● **PROBLEM DESCRIPTION**
Lines after the one containing "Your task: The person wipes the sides" are to be omitted; print exactly each line from the start of the records up to and including it.

● **MATERIAL FOR THIS TASK**
..............................
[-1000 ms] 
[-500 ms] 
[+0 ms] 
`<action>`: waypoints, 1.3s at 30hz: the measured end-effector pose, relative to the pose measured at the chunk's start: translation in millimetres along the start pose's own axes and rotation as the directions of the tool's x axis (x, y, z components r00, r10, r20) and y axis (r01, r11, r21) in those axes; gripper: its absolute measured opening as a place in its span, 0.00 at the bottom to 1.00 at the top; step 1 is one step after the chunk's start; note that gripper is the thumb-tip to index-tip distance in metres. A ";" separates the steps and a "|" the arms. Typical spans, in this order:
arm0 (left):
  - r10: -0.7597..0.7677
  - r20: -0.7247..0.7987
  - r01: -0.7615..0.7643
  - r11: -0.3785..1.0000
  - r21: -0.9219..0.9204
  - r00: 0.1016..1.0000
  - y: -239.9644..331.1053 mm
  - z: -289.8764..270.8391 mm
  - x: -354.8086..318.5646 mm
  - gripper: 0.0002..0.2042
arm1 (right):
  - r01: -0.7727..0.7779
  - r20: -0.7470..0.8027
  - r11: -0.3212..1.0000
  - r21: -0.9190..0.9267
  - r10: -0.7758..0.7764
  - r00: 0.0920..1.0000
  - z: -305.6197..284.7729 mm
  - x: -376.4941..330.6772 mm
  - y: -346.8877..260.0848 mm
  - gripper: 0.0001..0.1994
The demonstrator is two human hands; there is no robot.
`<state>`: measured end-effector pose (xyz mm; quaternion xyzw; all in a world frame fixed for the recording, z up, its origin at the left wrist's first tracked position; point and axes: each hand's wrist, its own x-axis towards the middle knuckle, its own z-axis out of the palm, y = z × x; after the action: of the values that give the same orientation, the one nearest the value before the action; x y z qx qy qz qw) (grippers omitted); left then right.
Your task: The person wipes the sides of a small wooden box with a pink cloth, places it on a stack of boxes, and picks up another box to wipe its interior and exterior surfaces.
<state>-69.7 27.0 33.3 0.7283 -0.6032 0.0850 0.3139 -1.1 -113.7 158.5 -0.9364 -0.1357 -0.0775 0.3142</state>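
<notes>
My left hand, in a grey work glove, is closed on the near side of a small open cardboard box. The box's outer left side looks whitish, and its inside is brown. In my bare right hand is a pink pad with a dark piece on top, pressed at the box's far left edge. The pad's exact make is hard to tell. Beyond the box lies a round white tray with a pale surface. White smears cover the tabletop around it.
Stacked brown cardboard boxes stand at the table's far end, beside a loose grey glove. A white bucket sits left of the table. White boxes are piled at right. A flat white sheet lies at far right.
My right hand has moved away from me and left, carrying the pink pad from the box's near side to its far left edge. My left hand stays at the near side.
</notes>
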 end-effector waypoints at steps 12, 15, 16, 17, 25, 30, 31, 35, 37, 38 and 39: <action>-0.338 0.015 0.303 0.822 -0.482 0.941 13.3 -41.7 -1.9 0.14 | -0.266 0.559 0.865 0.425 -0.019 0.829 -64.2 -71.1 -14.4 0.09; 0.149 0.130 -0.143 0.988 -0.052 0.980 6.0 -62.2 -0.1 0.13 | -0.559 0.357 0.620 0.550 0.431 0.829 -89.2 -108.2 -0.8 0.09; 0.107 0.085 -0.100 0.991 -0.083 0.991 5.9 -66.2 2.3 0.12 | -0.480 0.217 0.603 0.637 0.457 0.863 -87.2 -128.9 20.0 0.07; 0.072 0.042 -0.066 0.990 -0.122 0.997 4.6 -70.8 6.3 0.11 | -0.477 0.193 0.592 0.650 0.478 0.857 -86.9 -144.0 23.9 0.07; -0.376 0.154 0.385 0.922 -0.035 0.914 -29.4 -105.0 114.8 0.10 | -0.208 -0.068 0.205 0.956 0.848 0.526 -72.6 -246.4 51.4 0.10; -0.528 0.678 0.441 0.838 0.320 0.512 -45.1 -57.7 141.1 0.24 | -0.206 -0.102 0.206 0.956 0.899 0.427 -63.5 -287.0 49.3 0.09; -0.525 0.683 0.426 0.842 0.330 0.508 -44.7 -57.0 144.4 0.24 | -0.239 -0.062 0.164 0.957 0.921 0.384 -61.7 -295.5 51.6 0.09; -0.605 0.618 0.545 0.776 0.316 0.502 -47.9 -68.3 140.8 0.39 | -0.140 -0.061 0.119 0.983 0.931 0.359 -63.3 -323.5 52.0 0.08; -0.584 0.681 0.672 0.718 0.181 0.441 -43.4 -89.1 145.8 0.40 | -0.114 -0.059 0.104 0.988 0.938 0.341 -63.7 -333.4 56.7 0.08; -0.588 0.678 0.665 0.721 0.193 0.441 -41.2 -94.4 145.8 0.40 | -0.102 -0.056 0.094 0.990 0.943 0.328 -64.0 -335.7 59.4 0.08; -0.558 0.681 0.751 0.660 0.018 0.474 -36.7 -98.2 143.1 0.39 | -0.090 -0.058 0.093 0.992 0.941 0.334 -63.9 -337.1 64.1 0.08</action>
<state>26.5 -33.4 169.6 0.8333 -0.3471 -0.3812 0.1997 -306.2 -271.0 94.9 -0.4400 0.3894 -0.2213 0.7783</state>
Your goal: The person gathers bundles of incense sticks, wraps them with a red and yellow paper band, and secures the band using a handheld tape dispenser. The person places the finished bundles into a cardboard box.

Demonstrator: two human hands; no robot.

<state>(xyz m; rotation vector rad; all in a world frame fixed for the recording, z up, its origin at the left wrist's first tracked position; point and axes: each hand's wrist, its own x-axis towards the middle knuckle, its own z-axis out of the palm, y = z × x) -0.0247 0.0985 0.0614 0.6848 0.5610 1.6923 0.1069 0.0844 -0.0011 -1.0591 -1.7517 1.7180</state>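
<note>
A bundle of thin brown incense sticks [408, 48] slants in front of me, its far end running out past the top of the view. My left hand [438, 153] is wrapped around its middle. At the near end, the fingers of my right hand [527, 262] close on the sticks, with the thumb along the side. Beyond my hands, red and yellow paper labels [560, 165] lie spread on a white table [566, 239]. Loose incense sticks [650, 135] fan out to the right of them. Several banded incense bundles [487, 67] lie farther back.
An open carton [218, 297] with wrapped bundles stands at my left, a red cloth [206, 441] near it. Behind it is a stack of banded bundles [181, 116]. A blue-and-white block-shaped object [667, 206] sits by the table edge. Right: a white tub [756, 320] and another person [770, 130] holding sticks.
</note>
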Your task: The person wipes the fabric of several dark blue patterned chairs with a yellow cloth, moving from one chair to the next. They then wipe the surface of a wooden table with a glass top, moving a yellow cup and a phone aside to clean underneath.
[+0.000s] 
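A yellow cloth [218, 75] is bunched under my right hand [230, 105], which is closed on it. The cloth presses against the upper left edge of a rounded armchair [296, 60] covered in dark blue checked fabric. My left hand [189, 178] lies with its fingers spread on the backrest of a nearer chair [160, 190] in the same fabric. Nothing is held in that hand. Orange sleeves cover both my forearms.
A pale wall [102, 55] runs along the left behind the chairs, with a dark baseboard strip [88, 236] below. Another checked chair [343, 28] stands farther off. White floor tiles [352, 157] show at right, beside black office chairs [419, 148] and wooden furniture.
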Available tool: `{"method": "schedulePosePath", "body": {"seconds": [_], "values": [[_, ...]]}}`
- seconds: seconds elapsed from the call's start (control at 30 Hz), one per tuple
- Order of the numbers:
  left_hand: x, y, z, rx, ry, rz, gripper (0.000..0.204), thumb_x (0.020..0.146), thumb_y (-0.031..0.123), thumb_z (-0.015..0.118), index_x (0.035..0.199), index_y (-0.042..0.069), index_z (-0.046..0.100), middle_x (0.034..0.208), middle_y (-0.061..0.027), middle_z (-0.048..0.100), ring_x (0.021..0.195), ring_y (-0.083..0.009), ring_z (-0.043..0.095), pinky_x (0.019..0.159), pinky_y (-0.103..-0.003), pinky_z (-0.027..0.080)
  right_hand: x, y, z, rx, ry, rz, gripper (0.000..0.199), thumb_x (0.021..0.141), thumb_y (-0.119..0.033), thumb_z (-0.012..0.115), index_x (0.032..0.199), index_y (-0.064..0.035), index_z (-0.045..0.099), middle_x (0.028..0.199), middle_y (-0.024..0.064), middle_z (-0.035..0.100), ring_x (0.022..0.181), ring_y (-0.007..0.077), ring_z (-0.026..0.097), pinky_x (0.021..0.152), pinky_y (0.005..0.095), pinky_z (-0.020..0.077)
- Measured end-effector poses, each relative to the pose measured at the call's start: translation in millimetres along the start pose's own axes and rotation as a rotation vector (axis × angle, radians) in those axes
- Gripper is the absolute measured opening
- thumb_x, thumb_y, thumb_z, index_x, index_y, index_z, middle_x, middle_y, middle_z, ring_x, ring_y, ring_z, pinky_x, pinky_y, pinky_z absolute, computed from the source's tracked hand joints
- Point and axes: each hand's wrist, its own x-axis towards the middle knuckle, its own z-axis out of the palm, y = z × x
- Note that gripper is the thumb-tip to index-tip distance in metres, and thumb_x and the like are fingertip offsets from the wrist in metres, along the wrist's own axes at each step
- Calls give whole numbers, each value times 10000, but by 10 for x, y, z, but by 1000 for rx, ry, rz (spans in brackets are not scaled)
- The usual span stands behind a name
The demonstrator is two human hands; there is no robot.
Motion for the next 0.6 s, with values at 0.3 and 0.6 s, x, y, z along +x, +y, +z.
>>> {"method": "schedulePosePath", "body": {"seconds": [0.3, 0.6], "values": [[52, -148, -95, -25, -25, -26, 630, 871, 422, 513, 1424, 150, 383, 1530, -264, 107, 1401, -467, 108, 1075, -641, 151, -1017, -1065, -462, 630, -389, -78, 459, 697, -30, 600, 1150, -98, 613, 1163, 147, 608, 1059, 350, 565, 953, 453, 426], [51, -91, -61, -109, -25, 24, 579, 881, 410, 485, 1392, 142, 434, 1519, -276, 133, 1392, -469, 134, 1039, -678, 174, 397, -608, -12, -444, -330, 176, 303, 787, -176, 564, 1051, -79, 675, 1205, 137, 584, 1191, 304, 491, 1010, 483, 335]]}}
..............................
● **ANSWER TO THE EXERCISE**
[-1000 ms] 
[-500 ms] 
[+0 ms] 
`<action>`: waypoints, 1.3s at 30hz: the measured end-effector pose, relative to the pose measured at the chunk's start: translation in millimetres along the start pose's own axes and rotation as the directions of the tool's x axis (x, y, z components r00, r10, r20) and y axis (r01, r11, r21) in those axes; gripper: its absolute measured opening as a place in its span, 0.00 at the bottom to 1.00 at the top; step 1 is one step after the chunk's start; note that gripper is the thumb-tip to index-tip distance in metres. A ";" separates the steps and a "|" the arms. Typical spans, in this order:
arm0 (left):
  - r10: -0.7597..0.7677
  - r20: -0.7247..0.7987
  - r01: -0.7615..0.7643
  - r11: -0.3785..1.0000
  - r21: -0.9219..0.9204
  - r00: 0.1016..1.0000
  - y: -239.9644..331.1053 mm
  - z: -289.8764..270.8391 mm
  - x: -354.8086..318.5646 mm
  - gripper: 0.0002..0.2042
arm1 (right):
  - r01: -0.7727..0.7779
  - r20: -0.7470..0.8027
  - r11: -0.3212..1.0000
  - r21: -0.9190..0.9267
  - r10: -0.7758..0.7764
  - r00: 0.0920..1.0000
  - z: -305.6197..284.7729 mm
  - x: -376.4941..330.6772 mm
  - y: -346.8877..260.0848 mm
  - gripper: 0.0001..0.1994
The demonstrator is two human hands; there is no robot.
`<state>`: measured end-effector pose (xyz mm; quaternion xyzw; all in a world frame fixed for the recording, z up, its origin at the left wrist's first tracked position; point and axes: each hand's wrist, its own x-axis towards the middle knuckle, its own z-axis out of the palm, y = z × x; after the action: of the values that give the same orientation, the one nearest the value before the action; x y z qx qy qz qw) (grippers omitted); left then right.
Your task: The person wipes the sides of a small wooden box with a pink cloth, places it on a stack of boxes, and picks up another box to wipe its interior and exterior surfaces.

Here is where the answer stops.